The basic idea is that just as metagenomics was the application of lab techniques (sequencing) that had been developed for pure cultures to environmental samples, we are moving from imaging cell cultures (the type of work I did during my PhD and shortly afterwards) to imaging environmental samples. These are, thus, mixed samples of microbes (micro-eukaryotes, not bacteria, but remember: protists are microbes too).
Figure 1 from the paper depicting the process (a) and the results (b & c).

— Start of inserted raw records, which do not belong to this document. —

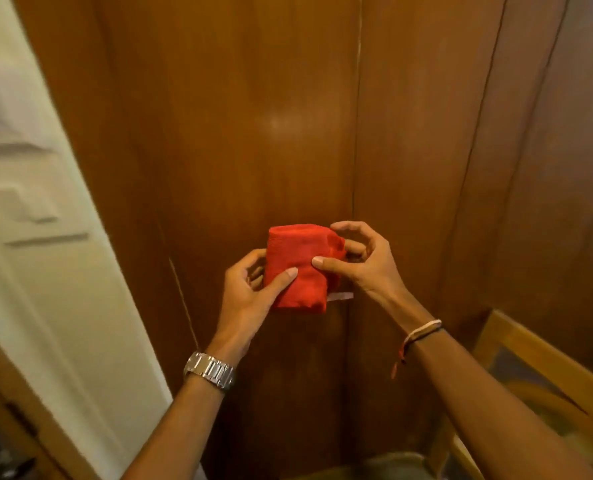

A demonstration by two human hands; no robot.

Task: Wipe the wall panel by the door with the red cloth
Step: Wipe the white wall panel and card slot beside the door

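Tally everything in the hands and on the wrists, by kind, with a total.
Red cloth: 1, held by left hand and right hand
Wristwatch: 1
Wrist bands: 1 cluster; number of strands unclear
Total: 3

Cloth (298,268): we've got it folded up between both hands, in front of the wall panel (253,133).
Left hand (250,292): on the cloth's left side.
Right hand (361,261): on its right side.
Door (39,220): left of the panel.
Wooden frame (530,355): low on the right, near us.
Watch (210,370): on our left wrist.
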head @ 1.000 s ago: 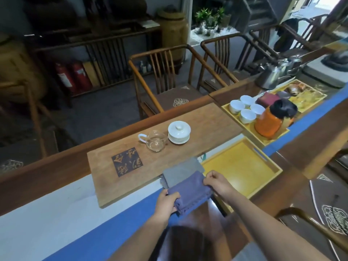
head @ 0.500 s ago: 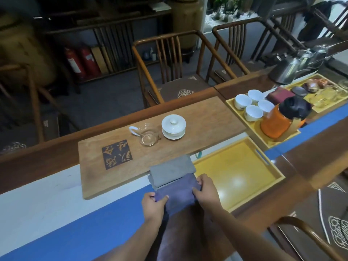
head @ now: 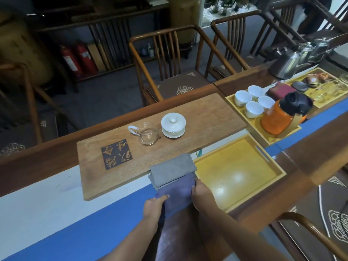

The result is a phenotypic view of the whole community, not just the elements that you can easily grow in the lab. As it is not known apriori which organisms will be present, we use generic eukaryotic dyes, tagging DNA, membranes, and the exterior. In addition, chlorophyll is auto-fluorescence, so we get a free extra channel.
With automated microscopes and automated analysis, we obtained images of 300,000 organisms, which were classified into 155 classes. A simple machine-learning system can perform this classification with 82% accuracy, which is similar to (or better than) the inter-operator variability in similar problems.
The result is both a very large set of images as well as a large set of features, which can be exploited for understanding the microbial community.